TASK REQUIREMENTS
Take the listing and give it again exactly, from its first line to its last line.

AVAILABLE DATA
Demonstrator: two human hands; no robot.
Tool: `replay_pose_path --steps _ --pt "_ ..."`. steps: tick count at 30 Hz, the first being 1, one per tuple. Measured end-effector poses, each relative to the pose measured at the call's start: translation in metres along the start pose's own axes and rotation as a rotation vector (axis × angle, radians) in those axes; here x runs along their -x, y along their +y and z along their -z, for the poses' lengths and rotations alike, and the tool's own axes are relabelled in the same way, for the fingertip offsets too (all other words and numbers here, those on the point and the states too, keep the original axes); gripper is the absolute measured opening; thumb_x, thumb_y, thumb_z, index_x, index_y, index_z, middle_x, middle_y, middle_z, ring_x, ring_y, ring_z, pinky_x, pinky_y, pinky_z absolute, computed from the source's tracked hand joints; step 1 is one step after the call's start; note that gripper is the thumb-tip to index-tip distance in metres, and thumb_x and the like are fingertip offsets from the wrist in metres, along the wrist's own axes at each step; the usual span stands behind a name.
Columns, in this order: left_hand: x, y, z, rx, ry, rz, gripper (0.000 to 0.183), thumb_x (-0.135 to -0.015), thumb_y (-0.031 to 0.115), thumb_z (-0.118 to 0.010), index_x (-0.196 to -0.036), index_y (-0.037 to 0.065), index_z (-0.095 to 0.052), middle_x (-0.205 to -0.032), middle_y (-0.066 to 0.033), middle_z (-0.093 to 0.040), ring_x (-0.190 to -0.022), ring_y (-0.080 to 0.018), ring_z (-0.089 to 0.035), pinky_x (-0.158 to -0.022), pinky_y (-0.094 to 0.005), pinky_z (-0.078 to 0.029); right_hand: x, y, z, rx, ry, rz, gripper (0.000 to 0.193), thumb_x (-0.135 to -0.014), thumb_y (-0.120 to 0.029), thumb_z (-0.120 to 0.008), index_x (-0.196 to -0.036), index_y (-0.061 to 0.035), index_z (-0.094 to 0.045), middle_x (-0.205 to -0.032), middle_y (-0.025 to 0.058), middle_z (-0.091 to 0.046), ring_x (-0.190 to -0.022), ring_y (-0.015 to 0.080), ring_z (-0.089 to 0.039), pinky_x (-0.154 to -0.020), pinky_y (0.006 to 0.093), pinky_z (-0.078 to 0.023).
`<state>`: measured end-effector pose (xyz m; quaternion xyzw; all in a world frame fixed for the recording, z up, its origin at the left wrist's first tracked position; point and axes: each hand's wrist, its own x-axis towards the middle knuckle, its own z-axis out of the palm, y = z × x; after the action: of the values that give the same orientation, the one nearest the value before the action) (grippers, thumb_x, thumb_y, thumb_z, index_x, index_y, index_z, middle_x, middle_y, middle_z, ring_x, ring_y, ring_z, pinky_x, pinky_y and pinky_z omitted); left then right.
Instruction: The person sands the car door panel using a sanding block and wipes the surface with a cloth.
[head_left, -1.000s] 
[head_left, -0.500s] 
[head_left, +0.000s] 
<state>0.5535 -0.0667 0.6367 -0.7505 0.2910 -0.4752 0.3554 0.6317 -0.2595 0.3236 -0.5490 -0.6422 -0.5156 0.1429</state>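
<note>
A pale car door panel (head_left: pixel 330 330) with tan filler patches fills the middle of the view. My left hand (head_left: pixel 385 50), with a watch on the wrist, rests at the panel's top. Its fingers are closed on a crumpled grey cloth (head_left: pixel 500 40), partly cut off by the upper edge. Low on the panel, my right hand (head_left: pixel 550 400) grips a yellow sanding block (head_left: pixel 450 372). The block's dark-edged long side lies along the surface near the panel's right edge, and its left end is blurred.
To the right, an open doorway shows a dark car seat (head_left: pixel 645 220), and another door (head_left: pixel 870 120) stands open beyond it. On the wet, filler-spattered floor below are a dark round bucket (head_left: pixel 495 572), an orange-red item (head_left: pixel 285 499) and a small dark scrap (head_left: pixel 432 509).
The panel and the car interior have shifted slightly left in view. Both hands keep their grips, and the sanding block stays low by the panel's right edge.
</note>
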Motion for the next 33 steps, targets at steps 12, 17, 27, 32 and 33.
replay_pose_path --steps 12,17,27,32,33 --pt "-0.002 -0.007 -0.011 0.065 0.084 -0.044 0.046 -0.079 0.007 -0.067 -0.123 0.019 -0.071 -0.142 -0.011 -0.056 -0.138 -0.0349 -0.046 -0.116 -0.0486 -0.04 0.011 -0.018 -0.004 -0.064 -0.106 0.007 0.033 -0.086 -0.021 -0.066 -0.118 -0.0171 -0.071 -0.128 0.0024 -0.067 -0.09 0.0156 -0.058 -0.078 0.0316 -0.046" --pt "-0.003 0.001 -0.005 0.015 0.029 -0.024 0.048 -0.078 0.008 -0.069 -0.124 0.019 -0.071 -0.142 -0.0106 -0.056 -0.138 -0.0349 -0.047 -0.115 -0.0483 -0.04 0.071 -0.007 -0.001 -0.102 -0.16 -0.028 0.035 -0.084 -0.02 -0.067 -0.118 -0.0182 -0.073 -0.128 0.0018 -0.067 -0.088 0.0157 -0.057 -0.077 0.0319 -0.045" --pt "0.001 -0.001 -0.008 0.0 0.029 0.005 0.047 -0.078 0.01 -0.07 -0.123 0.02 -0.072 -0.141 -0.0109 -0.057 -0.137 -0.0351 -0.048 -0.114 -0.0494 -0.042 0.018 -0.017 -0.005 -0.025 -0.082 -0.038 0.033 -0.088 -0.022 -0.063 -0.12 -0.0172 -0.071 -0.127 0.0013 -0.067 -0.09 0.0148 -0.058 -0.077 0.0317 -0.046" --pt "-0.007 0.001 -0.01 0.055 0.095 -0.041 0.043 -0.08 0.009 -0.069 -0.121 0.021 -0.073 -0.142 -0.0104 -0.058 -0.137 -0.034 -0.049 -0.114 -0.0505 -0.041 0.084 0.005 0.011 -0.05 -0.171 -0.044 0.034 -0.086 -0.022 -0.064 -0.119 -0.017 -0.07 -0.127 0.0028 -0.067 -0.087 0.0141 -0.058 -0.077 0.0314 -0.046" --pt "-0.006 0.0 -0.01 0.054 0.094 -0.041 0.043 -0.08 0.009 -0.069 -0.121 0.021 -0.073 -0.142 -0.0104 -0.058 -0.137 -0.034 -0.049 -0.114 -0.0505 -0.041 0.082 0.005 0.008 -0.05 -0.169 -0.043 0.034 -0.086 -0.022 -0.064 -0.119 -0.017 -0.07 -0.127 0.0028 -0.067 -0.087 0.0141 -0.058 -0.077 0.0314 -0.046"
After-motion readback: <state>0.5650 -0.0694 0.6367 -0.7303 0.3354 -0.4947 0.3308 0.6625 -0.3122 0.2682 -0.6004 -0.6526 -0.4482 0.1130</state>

EXERCISE RESULT
Demonstrator: two human hands; no robot.
Tool: `replay_pose_path --steps _ --pt "_ ..."`. steps: tick count at 30 Hz, the first being 1, one per tuple. Measured end-effector poses, each relative to the pose measured at the call's start: translation in metres along the start pose's own axes and rotation as a rotation vector (axis × angle, radians) in those axes; here x runs along their -x, y along their +y and z along their -z, for the poses' lengths and rotations alike, and the tool's own axes are relabelled in the same way, for the fingertip offsets too (all other words and numbers here, those on the point and the states too, keep the original axes); gripper is the absolute measured opening; thumb_x, thumb_y, thumb_z, index_x, index_y, index_z, middle_x, middle_y, middle_z, ring_x, ring_y, ring_z, pinky_x, pinky_y, pinky_z absolute, computed from the source's tracked hand joints; step 1 is one step after the call's start; note that gripper is the thumb-tip to index-tip distance in metres, and thumb_x and the like are fingertip offsets from the wrist in metres, along the wrist's own axes at each step; the usual span stands behind a name.
Columns, in this order: left_hand: x, y, z, rx, ry, rz, gripper (0.000 to 0.183), thumb_x (-0.135 to -0.015), thumb_y (-0.031 to 0.115), thumb_z (-0.118 to 0.010), index_x (-0.196 to -0.036), index_y (-0.037 to 0.065), index_z (-0.095 to 0.052), middle_x (-0.205 to -0.032), middle_y (-0.066 to 0.033), middle_z (-0.093 to 0.040), ring_x (-0.190 to -0.022), ring_y (-0.080 to 0.018), ring_z (-0.089 to 0.035), pinky_x (-0.158 to -0.022), pinky_y (-0.094 to 0.005), pinky_z (-0.078 to 0.029); right_hand: x, y, z, rx, ry, rz, gripper (0.000 to 0.193), thumb_x (-0.135 to -0.014), thumb_y (-0.120 to 0.029), thumb_z (-0.120 to 0.008), index_x (-0.196 to -0.036), index_y (-0.061 to 0.035), index_z (-0.094 to 0.045), middle_x (-0.205 to -0.032), middle_y (-0.025 to 0.058), middle_z (-0.091 to 0.046), ring_x (-0.190 to -0.022), ring_y (-0.015 to 0.080), ring_z (-0.089 to 0.039), pinky_x (-0.154 to -0.020), pinky_y (0.006 to 0.093), pinky_z (-0.078 to 0.023).
`<state>`: measured end-effector pose (xyz m; quaternion xyzw; all in a world frame fixed for the recording, z up, its origin at the left wrist's first tracked position; point and axes: each hand's wrist, its own x-axis towards the middle knuckle, its own z-axis out of the palm, y = z × x; after the action: of the values that give the same orientation, the one nearest the value before the action) (grippers, thumb_x, thumb_y, thumb_z, index_x, index_y, index_z, middle_x, middle_y, middle_z, ring_x, ring_y, ring_z, pinky_x, pinky_y and pinky_z omitted); left then right.
Instruction: The person sands the car door panel using a sanding block and wipes the surface with a cloth.
[head_left, -1.000s] 
[head_left, -0.500s] 
[head_left, +0.000s] 
<state>0.5535 -0.0667 0.6367 -0.7505 0.2910 -0.4752 0.3554 0.6317 -0.2595 0.3236 -0.5490 -0.6422 -0.5156 0.1429</state>
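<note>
A pale car door panel (head_left: pixel 330 330) with tan filler patches fills the middle of the view. My left hand (head_left: pixel 385 50), with a watch on the wrist, rests at the panel's top. Its fingers are closed on a crumpled grey cloth (head_left: pixel 500 40), partly cut off by the upper edge. Low on the panel, my right hand (head_left: pixel 550 400) grips a yellow sanding block (head_left: pixel 450 372). The block's dark-edged long side lies along the surface near the panel's right edge, and its left end is blurred.
To the right, an open doorway shows a dark car seat (head_left: pixel 645 220), and another door (head_left: pixel 870 120) stands open beyond it. On the wet, filler-spattered floor below are a dark round bucket (head_left: pixel 495 572), an orange-red item (head_left: pixel 285 499) and a small dark scrap (head_left: pixel 432 509).
The panel and the car interior have shifted slightly left in view. Both hands keep their grips, and the sanding block stays low by the panel's right edge.
</note>
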Motion for the next 33 steps, targets at steps 12, 17, 27, 32 and 33.
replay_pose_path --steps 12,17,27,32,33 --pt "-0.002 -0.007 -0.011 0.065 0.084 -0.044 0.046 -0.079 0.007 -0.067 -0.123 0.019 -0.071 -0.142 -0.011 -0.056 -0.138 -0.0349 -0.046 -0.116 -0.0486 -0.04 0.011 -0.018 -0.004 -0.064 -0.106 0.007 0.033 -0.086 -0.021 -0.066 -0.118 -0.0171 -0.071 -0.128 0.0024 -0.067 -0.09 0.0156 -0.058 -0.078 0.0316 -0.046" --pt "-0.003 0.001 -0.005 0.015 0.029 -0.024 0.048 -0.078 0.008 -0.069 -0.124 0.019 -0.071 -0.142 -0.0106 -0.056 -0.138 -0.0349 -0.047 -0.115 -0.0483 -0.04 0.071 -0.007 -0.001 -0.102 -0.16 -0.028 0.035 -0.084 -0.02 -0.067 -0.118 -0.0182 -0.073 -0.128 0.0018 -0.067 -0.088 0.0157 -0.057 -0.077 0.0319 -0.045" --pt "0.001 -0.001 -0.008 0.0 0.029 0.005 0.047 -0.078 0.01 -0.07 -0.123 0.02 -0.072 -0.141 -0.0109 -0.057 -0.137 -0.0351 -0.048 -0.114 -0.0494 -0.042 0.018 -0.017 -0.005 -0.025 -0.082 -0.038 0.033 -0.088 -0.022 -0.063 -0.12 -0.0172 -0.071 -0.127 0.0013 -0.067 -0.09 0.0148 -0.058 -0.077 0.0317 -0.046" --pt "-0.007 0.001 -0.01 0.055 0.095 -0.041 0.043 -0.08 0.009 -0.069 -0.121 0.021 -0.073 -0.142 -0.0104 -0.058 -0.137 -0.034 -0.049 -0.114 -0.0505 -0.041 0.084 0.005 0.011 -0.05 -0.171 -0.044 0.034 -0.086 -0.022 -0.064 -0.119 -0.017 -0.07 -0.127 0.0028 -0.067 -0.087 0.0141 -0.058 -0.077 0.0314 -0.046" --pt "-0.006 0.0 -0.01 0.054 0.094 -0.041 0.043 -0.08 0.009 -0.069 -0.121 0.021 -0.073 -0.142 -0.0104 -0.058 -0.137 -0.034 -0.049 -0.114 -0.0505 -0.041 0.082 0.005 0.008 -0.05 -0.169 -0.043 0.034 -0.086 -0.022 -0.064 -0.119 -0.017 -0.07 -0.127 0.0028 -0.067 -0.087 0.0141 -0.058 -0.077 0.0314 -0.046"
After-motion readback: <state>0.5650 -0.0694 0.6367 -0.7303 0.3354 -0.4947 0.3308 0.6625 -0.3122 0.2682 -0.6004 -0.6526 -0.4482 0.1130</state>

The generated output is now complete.